Multi-Agent Reinforcement Learning

Develop and evaluate algorithms for multi-agent reinforcement learning in complex environments
Description of the Project: 

Multi-agent reinforcement learning (MARL) uses reinforcement learning techniques to train a set of agents to solve a specified task. This includes agents working in a team to collaboratively accomplish tasks, as well as agents in competitive scenarios with conflicting interests. Recent advances in MARL have leveraged deep learning to scale to bigger problems and address some of the inherent challenges in MARL [1].

A core problem in multi-agent learning is that the environment is non-stationary from the perspective of individual agents: each agent learns about and adapts to the environment which includes other agents who, likewise, are continually adapting their behaviours. Several approaches have been proposed to tackle this non-stationary, including modelling the behaviours of other agents [2], learning to communicate [3], and centralised training architectures [4]. However, non-stationary remains a significant open challenge, which is further complicated by the need to scale to complex domains and to deal with partial observability of the environment.

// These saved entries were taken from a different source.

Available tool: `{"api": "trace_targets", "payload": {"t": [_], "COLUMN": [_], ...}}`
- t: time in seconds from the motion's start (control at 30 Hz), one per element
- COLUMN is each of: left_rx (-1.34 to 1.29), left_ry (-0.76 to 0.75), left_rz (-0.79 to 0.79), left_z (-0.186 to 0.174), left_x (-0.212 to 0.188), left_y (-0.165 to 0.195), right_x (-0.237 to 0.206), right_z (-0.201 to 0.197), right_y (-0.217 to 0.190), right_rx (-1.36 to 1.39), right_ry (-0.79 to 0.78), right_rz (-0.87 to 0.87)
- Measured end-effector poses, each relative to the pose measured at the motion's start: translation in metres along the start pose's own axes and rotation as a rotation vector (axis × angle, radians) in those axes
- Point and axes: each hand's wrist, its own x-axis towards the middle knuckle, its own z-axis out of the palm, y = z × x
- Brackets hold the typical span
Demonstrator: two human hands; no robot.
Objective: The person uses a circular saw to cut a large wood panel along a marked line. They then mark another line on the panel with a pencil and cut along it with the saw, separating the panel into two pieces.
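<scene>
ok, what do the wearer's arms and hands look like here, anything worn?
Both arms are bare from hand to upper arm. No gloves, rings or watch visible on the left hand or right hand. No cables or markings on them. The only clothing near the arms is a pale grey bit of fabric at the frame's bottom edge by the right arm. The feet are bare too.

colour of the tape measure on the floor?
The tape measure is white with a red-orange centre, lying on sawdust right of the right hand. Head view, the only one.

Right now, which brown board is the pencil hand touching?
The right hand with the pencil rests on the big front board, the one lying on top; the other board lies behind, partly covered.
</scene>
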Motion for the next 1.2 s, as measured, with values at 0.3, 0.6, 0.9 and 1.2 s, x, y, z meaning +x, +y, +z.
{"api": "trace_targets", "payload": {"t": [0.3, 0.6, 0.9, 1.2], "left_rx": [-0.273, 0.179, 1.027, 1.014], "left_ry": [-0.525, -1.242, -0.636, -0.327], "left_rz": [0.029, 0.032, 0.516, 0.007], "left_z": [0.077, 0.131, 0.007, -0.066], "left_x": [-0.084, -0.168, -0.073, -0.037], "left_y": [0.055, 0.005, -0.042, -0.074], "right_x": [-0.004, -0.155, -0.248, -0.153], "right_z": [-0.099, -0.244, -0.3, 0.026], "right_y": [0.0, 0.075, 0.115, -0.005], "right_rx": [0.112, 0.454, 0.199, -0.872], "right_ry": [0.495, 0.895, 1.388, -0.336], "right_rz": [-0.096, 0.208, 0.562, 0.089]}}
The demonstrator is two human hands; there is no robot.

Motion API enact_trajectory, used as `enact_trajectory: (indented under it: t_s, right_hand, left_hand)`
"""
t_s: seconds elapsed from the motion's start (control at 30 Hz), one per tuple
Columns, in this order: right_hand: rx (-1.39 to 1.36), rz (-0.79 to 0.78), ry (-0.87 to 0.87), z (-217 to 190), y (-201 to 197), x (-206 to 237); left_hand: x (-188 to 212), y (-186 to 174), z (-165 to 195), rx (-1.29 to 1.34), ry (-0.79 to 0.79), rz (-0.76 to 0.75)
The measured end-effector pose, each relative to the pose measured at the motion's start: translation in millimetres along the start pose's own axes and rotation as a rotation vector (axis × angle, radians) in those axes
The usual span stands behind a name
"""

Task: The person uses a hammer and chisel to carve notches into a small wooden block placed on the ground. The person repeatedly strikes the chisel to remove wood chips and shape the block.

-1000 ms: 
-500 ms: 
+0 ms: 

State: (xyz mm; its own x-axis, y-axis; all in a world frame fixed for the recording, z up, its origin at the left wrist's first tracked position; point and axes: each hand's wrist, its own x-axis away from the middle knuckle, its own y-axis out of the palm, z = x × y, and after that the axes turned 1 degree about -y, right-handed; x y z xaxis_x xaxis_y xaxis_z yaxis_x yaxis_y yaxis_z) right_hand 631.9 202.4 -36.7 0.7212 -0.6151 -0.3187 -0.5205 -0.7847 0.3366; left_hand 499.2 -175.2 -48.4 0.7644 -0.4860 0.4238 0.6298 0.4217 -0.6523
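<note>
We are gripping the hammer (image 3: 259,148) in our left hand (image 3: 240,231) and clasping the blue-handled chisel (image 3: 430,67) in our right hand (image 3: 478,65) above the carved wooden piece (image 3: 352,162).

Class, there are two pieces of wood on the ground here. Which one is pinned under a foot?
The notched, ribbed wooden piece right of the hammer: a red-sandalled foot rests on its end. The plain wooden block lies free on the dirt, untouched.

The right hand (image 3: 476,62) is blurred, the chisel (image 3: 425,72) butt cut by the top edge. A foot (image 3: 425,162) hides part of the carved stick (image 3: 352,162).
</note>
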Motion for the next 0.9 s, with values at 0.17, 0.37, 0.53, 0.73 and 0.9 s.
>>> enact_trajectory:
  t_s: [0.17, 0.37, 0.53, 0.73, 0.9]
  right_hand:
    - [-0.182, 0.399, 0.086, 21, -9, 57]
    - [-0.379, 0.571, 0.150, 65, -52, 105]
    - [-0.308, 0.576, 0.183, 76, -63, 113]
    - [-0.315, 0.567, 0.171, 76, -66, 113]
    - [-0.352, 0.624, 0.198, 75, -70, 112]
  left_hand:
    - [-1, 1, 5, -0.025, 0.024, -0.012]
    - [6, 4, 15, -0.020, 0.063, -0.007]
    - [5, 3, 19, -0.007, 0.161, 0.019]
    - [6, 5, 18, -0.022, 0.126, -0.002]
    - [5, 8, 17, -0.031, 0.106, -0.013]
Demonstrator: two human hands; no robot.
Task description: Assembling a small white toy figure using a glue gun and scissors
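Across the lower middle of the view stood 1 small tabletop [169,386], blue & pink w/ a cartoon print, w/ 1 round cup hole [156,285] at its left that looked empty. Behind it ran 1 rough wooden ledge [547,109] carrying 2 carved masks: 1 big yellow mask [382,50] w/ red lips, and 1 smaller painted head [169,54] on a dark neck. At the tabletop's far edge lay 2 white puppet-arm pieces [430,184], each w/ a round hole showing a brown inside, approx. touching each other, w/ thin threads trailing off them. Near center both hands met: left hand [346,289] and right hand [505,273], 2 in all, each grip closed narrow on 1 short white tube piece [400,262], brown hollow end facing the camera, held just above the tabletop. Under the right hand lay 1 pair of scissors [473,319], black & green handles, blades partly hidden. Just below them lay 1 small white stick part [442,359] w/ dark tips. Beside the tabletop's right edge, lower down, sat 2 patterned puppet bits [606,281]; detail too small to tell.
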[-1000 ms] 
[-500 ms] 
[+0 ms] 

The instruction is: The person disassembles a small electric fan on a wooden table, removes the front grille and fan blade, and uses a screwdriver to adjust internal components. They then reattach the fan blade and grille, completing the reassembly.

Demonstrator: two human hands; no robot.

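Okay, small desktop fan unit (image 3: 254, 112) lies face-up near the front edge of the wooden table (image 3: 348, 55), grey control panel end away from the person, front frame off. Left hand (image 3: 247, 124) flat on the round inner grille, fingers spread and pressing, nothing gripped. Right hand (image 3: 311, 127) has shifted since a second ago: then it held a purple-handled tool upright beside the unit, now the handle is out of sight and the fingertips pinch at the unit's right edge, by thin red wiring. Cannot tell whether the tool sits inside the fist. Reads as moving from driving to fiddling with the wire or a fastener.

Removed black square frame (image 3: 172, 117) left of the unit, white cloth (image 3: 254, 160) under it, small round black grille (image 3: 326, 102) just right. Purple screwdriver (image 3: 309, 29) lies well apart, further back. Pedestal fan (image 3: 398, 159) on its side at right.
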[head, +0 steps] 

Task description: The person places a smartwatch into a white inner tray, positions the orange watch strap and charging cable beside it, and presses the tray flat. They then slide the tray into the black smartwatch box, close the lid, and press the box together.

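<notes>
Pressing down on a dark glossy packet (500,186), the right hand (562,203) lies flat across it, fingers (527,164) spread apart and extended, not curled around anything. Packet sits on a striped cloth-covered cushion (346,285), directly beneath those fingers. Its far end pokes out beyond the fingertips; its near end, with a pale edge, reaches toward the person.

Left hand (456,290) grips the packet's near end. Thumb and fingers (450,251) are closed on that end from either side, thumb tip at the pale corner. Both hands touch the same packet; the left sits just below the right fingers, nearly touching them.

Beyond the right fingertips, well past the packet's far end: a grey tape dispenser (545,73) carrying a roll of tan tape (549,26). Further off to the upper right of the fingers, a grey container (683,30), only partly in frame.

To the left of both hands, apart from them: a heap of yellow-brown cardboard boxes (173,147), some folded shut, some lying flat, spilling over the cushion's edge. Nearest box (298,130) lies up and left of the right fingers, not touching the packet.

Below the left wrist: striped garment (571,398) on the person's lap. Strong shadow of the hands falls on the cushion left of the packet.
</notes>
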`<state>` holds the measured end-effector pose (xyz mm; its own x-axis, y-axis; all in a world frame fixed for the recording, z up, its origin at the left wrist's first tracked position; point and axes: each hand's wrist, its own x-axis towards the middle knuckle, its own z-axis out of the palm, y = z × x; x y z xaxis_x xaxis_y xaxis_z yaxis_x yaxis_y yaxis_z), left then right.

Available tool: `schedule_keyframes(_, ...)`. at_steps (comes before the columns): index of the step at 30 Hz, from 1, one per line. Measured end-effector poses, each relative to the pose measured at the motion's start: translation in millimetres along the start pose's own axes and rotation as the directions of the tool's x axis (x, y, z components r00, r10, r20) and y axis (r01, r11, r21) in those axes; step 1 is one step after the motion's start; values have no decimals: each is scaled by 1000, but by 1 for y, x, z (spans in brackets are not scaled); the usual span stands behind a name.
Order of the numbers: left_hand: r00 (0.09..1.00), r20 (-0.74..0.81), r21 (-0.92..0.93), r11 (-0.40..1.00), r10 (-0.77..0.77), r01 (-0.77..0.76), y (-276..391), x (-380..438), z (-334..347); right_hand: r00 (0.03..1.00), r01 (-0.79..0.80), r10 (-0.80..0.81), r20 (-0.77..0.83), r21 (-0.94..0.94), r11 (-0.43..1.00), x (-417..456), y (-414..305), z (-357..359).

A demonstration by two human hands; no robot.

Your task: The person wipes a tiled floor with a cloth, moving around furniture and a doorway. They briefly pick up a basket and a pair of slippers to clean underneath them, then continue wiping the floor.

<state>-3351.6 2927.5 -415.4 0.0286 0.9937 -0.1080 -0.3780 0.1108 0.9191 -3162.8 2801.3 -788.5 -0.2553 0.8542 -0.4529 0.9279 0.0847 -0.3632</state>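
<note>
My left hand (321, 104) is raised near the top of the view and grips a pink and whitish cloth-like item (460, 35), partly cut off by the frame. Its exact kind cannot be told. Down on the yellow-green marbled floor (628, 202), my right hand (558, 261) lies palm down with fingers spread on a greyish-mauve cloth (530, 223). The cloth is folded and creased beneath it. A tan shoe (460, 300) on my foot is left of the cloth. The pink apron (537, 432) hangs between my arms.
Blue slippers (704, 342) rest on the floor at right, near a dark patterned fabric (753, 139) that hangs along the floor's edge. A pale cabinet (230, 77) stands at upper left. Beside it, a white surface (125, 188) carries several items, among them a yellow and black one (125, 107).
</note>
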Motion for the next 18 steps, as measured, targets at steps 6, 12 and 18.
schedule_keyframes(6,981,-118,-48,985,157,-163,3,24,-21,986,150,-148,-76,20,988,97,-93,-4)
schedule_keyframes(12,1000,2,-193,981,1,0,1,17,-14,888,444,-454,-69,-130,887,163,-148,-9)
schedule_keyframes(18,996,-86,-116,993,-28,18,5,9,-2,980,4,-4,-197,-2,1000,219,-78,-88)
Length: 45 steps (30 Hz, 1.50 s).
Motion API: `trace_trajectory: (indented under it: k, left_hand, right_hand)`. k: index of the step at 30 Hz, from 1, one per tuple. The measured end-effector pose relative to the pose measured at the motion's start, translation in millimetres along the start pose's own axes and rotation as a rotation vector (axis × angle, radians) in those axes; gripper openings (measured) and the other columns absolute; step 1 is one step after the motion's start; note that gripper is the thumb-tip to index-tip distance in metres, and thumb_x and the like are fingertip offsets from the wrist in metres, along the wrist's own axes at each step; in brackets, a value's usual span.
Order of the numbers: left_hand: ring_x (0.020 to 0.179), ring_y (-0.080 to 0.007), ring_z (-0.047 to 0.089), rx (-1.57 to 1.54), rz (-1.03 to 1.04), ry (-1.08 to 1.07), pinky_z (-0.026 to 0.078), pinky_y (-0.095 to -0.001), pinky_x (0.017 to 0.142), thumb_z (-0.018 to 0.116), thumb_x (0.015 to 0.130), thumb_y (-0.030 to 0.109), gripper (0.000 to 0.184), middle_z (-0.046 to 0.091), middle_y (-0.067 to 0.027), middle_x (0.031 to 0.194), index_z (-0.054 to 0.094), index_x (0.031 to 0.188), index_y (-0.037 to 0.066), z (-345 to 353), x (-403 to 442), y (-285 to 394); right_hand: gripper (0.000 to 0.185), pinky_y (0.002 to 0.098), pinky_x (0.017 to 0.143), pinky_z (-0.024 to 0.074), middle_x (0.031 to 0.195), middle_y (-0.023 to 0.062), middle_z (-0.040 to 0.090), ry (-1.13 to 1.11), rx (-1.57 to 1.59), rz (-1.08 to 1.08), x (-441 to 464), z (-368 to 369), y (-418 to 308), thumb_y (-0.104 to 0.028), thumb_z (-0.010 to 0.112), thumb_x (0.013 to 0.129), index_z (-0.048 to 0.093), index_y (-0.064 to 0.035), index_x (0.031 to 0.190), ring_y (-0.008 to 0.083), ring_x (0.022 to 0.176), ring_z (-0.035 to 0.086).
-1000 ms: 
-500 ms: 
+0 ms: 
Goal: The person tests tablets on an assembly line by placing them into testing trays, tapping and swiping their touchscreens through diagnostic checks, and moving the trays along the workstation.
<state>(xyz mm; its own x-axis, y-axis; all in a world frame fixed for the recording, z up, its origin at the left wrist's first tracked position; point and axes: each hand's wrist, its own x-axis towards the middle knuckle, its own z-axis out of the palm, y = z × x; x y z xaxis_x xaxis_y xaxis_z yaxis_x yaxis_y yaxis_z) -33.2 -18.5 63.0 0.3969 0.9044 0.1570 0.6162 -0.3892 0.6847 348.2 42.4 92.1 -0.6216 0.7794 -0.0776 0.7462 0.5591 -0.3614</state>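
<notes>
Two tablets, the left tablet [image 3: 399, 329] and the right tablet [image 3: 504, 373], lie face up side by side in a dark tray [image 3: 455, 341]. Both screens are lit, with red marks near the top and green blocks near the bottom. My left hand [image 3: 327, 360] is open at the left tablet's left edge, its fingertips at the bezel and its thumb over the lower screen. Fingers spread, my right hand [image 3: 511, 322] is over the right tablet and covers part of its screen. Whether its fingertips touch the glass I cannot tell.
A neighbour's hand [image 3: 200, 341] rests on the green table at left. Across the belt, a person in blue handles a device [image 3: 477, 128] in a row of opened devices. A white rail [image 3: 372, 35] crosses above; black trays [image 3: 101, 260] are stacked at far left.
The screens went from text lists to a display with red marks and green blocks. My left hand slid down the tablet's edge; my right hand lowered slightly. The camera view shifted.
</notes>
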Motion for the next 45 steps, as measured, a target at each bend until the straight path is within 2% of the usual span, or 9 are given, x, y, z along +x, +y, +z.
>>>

The goal of this project is to develop novel algorithms for highly efficient multi-agent reinforcement learning in complex environments. Examples of potential evaluation domains include competitive games (e.g. Robocup 2D/3D soccer, Starcraft 2), autonomous vehicles in dense city traffic, and autonomous wireless networks.

Resources required: 
High-throughput computing for simulations
Project number: 
300009
First Supervisor: 
University: 
University of Edinburgh
First supervisor university: 
University of Edinburgh
Essential skills and knowledge: 
Strong programming skills; strong grasp of probability, statistics, calculus, etc.; knowledge of reinforcement learning; ability to work independently
Desirable skills and knowledge: 
Knowledge of multi-agent systems and agent modelling
Funding Available: 
References: 

[1] G. Papoudakis, F. Christianos, A. Rahman, S.V. Albrecht (2019). Dealing with non-stationarity in multi-agent deep reinforcement learning. ArXiv, 1906.04737 https://arxiv.org/abs/1906.04737

[2] Stefano Albrecht and Peter Stone (2018). Autonomous agents modelling other agents: A comprehensive survey and open problems. Artificial Intelligence 258:66-95.

[3] Sainbayar Sukhbaatar and Rob Fergus (2016). Learning multiagent communication with backpropagation. In: Advances in Neural Information Processing Systems, pp. 2244-2252.

[4] Ryan Lowe, Yi Wu, Aviv Tamar, Jean Harb, Pieter Abbeel, and Igor Mordatch (2017). Multi-agent actor-critic for mixed cooperative-competitive environments. In: Advances in Neural Information Processing Systems, pp. 6379-6390.